**Exercise details:**
Starting at the line below that contains "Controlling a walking" and ending at the line that contains "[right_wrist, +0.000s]", retype each line exactly as it stands, but omit the pictures.

*** Opening of Dataset entries ***

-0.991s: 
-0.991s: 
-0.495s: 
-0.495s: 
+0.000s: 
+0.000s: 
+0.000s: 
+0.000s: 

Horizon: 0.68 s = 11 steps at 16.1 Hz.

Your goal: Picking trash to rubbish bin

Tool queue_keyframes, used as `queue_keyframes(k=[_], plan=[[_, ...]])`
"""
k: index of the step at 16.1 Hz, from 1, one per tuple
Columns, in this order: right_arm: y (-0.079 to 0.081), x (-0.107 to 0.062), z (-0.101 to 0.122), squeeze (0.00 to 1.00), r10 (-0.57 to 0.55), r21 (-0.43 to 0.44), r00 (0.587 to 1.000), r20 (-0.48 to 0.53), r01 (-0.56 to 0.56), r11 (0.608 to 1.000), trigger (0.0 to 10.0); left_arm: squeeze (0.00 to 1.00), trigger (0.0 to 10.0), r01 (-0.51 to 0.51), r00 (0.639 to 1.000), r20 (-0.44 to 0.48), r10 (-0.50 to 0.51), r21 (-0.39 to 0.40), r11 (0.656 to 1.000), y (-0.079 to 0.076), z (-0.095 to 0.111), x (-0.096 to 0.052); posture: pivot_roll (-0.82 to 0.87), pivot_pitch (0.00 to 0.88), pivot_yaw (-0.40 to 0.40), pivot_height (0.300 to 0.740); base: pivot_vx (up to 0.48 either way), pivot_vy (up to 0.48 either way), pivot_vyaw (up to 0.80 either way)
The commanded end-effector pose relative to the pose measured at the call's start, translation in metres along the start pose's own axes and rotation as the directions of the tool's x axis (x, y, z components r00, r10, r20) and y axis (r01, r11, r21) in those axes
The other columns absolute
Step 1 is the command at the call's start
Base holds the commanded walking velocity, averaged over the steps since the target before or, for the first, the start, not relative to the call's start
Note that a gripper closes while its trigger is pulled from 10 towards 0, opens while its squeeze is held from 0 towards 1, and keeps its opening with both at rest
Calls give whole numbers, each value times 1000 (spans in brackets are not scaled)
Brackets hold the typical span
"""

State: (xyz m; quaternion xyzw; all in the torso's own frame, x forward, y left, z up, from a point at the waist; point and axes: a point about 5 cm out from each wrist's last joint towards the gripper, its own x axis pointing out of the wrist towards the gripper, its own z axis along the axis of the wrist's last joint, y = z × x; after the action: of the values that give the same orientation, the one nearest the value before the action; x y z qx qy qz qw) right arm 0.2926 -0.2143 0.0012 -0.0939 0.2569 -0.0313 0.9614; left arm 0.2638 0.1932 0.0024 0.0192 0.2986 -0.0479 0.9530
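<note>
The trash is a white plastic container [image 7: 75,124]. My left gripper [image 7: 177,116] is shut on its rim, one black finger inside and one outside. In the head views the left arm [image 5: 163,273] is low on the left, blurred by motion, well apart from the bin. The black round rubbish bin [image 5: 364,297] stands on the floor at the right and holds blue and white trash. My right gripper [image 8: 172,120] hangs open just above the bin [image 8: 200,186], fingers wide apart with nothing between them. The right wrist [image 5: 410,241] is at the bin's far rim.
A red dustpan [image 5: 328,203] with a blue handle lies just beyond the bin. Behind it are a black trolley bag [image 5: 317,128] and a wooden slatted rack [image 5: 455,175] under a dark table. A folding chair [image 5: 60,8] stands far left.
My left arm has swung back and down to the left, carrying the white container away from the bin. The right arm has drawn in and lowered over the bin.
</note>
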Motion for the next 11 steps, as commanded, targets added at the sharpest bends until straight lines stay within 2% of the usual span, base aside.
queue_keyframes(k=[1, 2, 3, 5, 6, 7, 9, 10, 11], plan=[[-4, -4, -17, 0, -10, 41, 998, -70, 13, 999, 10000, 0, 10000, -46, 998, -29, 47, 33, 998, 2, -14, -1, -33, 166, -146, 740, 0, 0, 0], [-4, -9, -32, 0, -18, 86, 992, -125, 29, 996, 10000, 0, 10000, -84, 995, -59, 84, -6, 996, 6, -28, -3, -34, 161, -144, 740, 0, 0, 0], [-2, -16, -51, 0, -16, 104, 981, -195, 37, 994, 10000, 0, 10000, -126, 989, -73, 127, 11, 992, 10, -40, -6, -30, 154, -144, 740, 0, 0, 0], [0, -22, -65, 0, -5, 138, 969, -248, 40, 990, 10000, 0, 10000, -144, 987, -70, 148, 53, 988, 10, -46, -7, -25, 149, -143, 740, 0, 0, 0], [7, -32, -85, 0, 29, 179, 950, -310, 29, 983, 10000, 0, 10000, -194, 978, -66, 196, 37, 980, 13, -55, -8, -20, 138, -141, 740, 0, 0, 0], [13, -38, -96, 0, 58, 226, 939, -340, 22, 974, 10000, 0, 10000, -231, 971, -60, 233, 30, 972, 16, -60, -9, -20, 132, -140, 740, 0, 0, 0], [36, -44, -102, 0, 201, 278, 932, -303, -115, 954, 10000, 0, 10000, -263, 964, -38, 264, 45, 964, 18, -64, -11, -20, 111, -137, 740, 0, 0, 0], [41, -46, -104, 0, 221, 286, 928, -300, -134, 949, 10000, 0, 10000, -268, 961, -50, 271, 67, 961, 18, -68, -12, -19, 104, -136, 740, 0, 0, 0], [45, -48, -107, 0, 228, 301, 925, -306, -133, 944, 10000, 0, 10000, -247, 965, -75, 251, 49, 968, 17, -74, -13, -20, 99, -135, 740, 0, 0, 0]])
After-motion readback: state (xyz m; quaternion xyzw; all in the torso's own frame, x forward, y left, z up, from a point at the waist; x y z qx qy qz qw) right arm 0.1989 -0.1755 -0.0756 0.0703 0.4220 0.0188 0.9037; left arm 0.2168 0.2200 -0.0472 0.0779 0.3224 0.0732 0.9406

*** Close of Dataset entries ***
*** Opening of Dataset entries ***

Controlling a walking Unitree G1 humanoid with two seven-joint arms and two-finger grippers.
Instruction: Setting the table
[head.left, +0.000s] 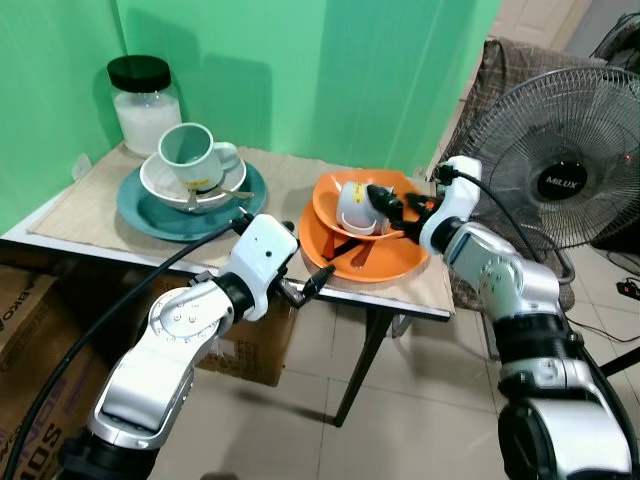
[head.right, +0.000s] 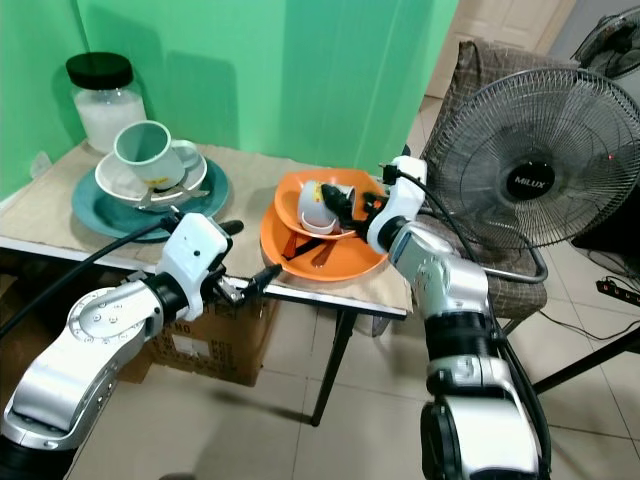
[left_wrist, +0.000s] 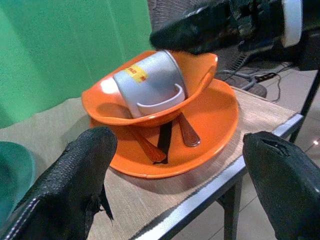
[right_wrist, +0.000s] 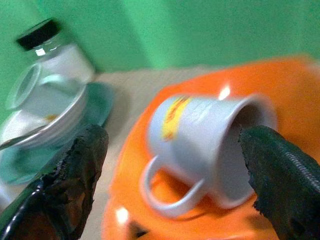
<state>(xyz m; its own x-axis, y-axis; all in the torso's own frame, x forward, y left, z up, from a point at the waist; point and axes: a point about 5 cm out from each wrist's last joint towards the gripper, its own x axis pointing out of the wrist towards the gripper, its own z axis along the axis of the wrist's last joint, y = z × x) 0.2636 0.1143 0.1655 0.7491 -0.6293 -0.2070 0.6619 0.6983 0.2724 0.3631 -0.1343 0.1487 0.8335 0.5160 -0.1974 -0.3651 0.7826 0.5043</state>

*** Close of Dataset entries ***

**Task response:**
Controlling a walking Unitree G1 humanoid with two seven-joint arms and two-finger grippers.
Instruction: Setting the table
[head.left, +0.000s] 
[head.right, +0.000s] 
[left_wrist, +0.000s] 
[right_wrist, +0.000s] 

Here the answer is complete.